Overall, Sir Santilli suggests that quantum mechanics is an incomplete theory, calling on the historical argument of Einstein, Podolsky, and Rosen, due to his belief in its insufficiency in nuclear physics. Sir Santilli suggests that this arises from a number of shortcomings, such as not accounting for the charge distribution in nuclei. To overcome this, he suggests extending quantum mechanics into a theory of hadronic mechanics and developing this using different mathematical approaches. Through hadronic mechanics, the possibility of Santilli’s pseudo-nuclei, a different bond between natural nuclei and electrons, is realised, allowing for the possibility of hyperfusions using these particles to overcome the Coulomb barrier.
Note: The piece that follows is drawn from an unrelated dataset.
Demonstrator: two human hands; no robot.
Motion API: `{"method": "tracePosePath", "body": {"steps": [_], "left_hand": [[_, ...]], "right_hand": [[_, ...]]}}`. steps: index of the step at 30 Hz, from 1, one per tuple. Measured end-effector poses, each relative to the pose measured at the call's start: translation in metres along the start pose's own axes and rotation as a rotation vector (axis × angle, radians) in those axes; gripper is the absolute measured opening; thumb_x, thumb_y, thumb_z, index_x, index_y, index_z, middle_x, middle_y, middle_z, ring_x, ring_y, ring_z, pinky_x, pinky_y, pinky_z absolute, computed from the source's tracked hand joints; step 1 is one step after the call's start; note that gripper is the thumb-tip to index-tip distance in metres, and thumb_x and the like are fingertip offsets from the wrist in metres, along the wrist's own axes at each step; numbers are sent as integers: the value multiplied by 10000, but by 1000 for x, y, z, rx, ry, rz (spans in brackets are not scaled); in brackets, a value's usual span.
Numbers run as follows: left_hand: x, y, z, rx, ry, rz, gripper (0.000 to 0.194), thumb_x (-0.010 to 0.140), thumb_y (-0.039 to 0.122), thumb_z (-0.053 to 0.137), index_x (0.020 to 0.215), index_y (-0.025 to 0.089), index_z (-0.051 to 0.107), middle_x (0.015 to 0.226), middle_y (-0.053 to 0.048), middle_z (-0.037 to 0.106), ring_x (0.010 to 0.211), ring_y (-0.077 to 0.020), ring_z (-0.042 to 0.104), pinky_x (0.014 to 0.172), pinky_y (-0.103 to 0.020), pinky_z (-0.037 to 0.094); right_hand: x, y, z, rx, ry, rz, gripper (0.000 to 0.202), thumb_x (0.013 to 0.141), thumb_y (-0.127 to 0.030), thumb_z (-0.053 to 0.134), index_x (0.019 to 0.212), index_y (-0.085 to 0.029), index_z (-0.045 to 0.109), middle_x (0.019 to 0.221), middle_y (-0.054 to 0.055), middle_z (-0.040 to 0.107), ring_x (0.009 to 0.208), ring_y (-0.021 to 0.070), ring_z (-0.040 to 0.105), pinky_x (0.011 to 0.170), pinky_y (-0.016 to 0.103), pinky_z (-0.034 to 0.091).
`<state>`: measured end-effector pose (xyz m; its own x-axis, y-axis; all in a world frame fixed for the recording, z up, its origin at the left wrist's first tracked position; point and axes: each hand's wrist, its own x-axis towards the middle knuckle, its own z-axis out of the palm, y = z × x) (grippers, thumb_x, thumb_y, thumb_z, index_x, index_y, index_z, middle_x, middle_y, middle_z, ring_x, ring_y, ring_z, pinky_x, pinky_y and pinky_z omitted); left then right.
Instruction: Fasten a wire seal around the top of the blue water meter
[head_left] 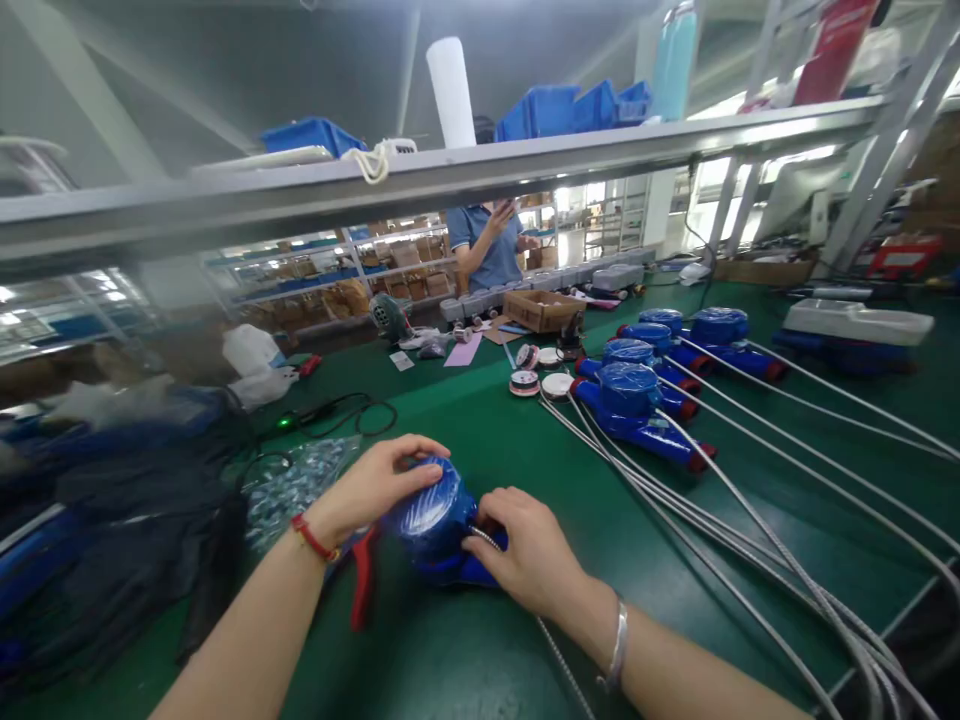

From this, Sir Santilli has begun developing ideas for a potential new way to generate nuclear energy and has taken key steps towards developing a new and beneficial green technology.

Independent Verifications of ICNF and Hyperfusions

Sir Santilli’s 2010 experimental demonstration of the ICNF synthesis of nitrogen from carbon and deuterium was subjected to a number of systematic experimental confirmations, including systematic, independent tests by scientists from Princeton Gamma Spectroscopy Corporation headed by Professor L Ying, a team of scientists headed by Professor Y Yang, and others.

Sir Santilli’s systematic tests and their detailed experimental verifications provide robust evidence for the feasibility and applicability of ICNF and hyperfusions. These findings mark a transformative step in nuclear fusion research, paving the way for practical implementations in energy production via modular reactors and other technological advancements. The integration of experimental results with theoretical innovations further validates the potential of hadronic mechanics as a unifying framework for understanding and harnessing nuclear interactions at intermediate energy levels.